Exercise directions
Output only the stretch of the listing that starts at the line containing "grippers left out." and ends at the line containing "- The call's", reproduced exactly with both ends.

────────

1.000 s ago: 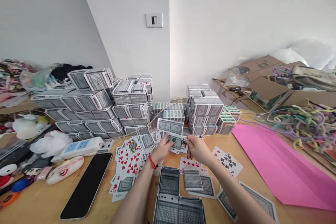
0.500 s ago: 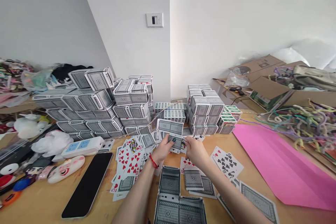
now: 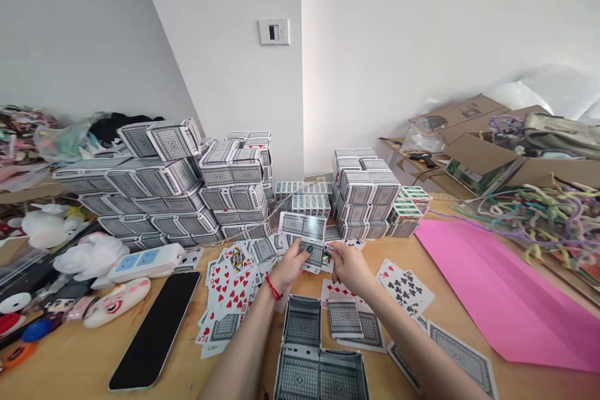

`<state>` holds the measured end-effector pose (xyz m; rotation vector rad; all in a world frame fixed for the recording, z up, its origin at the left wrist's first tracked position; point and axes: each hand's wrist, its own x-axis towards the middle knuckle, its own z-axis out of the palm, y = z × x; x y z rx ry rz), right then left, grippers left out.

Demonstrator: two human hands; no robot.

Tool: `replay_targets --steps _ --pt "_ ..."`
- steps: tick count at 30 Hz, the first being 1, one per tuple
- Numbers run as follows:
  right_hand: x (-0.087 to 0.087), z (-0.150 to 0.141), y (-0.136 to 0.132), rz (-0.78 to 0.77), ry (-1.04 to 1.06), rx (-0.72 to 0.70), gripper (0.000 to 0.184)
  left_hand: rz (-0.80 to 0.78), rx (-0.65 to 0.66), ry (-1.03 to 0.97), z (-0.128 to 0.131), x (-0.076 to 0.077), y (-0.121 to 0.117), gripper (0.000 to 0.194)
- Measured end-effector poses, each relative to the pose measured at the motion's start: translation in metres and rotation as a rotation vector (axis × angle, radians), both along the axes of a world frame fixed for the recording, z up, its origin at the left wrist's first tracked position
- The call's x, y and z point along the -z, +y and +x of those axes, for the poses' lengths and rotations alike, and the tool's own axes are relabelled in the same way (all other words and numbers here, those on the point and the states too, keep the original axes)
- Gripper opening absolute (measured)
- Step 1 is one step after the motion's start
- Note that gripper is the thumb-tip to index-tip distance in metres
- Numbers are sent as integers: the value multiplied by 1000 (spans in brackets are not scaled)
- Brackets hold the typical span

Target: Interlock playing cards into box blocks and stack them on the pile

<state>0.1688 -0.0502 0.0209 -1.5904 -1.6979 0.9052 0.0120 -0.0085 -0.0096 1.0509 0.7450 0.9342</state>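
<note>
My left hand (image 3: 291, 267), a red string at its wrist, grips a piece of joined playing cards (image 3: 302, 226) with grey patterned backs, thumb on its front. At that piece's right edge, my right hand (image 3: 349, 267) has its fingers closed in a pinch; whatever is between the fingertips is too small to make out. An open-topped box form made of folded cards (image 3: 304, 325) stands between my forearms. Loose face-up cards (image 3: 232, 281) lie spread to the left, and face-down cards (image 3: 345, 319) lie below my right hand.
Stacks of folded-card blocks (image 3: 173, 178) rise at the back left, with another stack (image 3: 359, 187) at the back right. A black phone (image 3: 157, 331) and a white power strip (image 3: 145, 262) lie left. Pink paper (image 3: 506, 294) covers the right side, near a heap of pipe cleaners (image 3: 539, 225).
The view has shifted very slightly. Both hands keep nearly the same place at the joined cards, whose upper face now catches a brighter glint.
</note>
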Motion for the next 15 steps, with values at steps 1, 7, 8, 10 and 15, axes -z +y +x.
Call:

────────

Solution for this task
`<state>` holds the measured end-effector pose (xyz m; rotation vector rad; all in a world frame fixed for the recording, z up, its origin at the left wrist's first tracked position; point and axes: each hand's wrist, its own x-axis towards the middle knuckle, its own z-axis out of the palm, y = z × x; x y z rx ry rz), right then left, grippers left out.

Demonstrator: two human hands; no robot.

Tool: `replay_targets --steps _ --pt "_ ..."`
- steps: tick count at 30 Hz, the first being 1, one per tuple
- Numbers run as follows:
  right_hand: x (-0.087 to 0.087), z (-0.150 to 0.141), y (-0.136 to 0.132), rz (-0.78 to 0.77), ry (-1.04 to 1.06), rx (-0.72 to 0.70), gripper (0.000 to 0.184)
  left_hand: rz (-0.80 to 0.78), rx (-0.65 to 0.66), ry (-1.03 to 0.97), z (-0.128 to 0.131), x (-0.076 to 0.077), y (-0.121 to 0.117), gripper (0.000 to 0.194)
- Measured end-effector poses, each relative to the pose measured at the motion's start: translation in metres and rotation as a rotation vector (axis × angle, radians), both along the axes of a world frame fixed for the recording, z up, its origin at the left wrist's first tracked position
- The call's x, y and z point along the -z, +y and +x of those axes, for the poses' lengths and rotations alike, and the tool's own axes are relabelled in the same way (all other words and numbers here, those on the point and the states too, keep the original axes)

The exercise has been fully answered.